» **What you need to do**: Go through the data and copy each line where the word "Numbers" shows up.

Recorded data
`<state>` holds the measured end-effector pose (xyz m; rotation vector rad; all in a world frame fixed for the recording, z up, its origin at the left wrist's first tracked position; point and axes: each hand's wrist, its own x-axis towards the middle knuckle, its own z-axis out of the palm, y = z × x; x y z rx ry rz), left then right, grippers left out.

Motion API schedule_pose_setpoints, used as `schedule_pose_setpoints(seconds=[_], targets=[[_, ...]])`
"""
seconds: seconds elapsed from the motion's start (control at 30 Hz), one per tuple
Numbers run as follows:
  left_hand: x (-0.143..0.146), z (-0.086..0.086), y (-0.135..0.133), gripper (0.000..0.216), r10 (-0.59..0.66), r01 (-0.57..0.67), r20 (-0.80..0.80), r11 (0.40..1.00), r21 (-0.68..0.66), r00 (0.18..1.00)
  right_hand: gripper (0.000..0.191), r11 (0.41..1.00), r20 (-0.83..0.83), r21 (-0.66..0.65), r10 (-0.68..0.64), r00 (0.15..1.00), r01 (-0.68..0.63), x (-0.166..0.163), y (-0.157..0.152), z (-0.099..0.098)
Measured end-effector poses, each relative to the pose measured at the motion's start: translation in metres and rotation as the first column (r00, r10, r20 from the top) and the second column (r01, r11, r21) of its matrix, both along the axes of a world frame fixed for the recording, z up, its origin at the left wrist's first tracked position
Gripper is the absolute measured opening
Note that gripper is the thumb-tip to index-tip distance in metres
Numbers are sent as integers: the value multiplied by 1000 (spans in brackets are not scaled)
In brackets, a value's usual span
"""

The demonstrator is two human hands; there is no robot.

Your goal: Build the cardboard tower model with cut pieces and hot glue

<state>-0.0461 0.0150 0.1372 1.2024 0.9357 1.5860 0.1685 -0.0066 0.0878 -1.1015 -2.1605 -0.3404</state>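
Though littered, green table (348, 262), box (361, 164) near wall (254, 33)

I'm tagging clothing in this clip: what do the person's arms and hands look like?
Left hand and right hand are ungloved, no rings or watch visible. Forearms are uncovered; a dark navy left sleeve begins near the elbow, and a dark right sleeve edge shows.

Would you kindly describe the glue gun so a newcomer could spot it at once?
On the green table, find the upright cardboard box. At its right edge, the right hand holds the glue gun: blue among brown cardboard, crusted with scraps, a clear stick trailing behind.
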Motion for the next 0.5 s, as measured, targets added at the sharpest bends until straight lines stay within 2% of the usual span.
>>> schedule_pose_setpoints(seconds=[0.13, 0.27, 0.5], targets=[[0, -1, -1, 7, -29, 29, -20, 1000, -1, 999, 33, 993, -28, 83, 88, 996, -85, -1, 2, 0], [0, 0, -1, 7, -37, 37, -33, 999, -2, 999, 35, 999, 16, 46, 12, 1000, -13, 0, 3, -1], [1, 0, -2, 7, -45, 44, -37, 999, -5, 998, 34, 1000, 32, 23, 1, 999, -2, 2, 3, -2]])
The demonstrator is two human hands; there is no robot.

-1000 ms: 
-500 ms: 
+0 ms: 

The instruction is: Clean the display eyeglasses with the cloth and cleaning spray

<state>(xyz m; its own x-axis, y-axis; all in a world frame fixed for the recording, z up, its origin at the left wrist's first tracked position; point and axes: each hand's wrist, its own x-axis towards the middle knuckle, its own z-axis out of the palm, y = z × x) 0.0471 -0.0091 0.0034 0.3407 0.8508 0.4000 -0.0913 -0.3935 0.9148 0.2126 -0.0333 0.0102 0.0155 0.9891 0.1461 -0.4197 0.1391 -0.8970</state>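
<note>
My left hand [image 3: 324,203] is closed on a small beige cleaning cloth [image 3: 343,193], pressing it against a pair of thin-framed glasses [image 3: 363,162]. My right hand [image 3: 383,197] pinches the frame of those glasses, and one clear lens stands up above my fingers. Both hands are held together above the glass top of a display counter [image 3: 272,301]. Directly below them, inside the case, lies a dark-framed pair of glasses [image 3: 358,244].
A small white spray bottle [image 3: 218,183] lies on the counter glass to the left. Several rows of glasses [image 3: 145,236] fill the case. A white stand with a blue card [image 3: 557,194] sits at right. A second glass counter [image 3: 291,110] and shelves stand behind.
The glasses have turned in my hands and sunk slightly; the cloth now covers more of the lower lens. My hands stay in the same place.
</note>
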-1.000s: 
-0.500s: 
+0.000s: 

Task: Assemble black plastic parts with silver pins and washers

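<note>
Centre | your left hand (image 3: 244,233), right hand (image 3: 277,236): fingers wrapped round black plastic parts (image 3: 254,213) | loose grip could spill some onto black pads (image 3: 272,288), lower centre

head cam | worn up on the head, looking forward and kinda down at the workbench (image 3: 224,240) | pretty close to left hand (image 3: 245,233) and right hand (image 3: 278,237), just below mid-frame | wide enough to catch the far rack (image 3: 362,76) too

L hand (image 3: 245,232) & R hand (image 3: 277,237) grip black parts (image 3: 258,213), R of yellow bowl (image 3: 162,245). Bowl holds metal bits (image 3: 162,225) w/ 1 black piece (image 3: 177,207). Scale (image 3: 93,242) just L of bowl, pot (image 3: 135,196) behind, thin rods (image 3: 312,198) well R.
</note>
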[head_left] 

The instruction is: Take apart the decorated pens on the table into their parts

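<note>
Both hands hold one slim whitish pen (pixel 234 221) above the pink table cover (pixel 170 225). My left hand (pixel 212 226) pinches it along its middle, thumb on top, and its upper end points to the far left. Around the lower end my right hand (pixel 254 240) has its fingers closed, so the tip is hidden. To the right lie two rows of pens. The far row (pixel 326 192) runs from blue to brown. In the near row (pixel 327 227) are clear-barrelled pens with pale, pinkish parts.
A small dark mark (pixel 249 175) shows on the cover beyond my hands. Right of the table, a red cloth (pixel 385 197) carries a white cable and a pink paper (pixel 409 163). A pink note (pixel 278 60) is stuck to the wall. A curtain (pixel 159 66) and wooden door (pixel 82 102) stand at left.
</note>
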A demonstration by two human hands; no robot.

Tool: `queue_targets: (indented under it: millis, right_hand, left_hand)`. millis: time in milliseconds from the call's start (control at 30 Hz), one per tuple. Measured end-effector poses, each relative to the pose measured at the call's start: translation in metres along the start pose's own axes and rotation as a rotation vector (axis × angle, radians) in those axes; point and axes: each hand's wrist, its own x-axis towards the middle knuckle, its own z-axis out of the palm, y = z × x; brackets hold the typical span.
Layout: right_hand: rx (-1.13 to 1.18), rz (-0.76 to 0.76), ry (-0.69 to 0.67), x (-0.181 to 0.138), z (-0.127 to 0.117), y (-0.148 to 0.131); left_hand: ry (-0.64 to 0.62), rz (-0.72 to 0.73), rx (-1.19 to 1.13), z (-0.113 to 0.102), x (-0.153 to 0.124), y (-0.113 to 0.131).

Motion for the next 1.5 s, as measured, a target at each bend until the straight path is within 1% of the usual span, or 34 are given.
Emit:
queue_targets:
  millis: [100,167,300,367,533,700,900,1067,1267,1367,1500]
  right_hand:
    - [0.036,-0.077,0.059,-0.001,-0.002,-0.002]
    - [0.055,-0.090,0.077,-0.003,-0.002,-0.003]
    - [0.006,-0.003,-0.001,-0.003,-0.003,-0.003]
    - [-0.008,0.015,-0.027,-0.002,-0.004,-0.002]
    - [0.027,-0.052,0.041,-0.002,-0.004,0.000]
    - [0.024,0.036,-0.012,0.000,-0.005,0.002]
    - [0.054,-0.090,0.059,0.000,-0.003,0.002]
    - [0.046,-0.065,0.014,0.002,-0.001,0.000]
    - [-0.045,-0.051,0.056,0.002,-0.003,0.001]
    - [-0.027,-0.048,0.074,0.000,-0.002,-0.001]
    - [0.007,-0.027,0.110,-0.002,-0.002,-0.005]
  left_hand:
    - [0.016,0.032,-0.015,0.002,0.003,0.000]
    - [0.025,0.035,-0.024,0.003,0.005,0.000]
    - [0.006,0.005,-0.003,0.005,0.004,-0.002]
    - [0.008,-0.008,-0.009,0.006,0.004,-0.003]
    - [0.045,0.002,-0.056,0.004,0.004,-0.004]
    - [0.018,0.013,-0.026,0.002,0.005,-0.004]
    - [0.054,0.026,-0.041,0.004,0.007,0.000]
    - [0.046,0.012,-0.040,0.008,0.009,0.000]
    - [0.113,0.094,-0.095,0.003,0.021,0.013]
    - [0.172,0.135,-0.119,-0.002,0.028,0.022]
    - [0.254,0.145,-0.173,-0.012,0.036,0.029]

» **Your response**:
Numbers run as follows:
Numbers are sent as integers: the value multiplied by 1000 (spans in brackets are not scaled)

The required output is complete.